Debenhams branded the complaints “unfounded and self-serving”.
But in the latest twist of the ongoing saga, Debenhams confirmed it would look at the proposed loan from Sports Direct.
The department store chain said any such loan would require the backing of current lenders and “material amendments” to existing facilities.
It added: “Nevertheless, the board will give careful consideration to the proposal and will engage with Sports Direct and other stakeholders regarding its feasibility in the interests of all parties.”
Under the terms of the loan offer, Debenhams shareholders would vote on whether to issue new shares to Sports Direct, taking its holding to 35%.
If this was approved, the loan would be interest-free, but without the share issue it would bear 3% interest.
The loan would see Debenhams use £40 million to pay down existing debt and the remaining £110 million available for working capital.
It is the latest move in Mr Ashley’s high street shopping spree. Last year the maverick businessman bought both House of Fraser and Evans Cycles, and has previously been linked to bids for Patisserie Valerie and HMV.

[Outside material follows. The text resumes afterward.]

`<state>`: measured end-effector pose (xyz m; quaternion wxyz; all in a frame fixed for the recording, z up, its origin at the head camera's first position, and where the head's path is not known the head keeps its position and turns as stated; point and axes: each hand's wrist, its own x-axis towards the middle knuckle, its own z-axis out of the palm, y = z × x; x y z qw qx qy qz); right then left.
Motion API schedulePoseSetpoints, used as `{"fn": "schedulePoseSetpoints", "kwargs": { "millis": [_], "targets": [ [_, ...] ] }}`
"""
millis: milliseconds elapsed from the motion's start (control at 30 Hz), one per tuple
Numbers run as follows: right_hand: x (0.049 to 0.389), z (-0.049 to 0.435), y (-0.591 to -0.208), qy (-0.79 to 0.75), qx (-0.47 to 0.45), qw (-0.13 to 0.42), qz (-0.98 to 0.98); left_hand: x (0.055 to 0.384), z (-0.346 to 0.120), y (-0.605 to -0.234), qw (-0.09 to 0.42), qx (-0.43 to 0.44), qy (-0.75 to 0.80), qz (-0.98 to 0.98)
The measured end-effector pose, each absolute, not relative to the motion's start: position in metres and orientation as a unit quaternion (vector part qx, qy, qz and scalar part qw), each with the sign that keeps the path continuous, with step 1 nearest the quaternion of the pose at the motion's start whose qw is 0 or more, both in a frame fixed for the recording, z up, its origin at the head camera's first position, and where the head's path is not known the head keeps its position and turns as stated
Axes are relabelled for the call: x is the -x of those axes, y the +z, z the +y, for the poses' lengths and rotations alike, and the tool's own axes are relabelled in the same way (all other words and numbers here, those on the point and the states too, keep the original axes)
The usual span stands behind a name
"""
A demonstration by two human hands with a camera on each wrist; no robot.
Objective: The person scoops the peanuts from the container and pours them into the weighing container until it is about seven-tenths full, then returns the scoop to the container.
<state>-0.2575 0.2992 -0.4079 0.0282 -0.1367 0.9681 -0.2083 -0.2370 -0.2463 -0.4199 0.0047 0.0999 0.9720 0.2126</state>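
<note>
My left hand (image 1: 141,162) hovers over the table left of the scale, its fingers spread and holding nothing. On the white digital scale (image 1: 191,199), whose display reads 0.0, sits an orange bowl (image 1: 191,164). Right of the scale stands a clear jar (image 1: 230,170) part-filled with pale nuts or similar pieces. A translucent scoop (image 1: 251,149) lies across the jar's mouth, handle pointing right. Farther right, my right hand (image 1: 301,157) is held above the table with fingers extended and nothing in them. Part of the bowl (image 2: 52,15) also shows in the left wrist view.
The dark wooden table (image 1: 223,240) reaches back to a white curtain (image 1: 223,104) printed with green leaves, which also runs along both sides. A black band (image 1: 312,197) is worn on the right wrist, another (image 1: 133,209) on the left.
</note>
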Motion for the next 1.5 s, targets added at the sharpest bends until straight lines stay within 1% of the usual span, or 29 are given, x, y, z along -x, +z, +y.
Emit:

But Debenhams has previously rebuffed funding offers from Sports Direct.
Sports Direct’s letter shared with media on Wednesday, which is dated March 4 – the day before Debenhams issued a profit warning to the market – claims that a previous trading statement in January was “at best impossibly optimistic or at worst deliberately misleading”.
In the trading statement in question, Debenhams noted it was “currently on track” to meet market expectations.
Eight weeks later, the retailer warned that its profits would be lower after a hit to sales in the 18 weeks to January 5.
Sports Direct, which is the largest shareholder in Debenhams, was sent a copy of the profit warning the night before it was made public.
The company responded with the letter, which accused Debenhams of being “misleading” by stating in January that it continued “to generate cash”, despite ongoing discussions to refinance the business.
The letter was also shared with the Financial Conduct Authority (FCA), in a move Sports Direct described as putting its concerns on record.
Mr Ashley tabled a proposal last Thursday for a shareholder meeting to remove “all of the current members of the Debenhams board”, other than finance chief Rachel Osborne.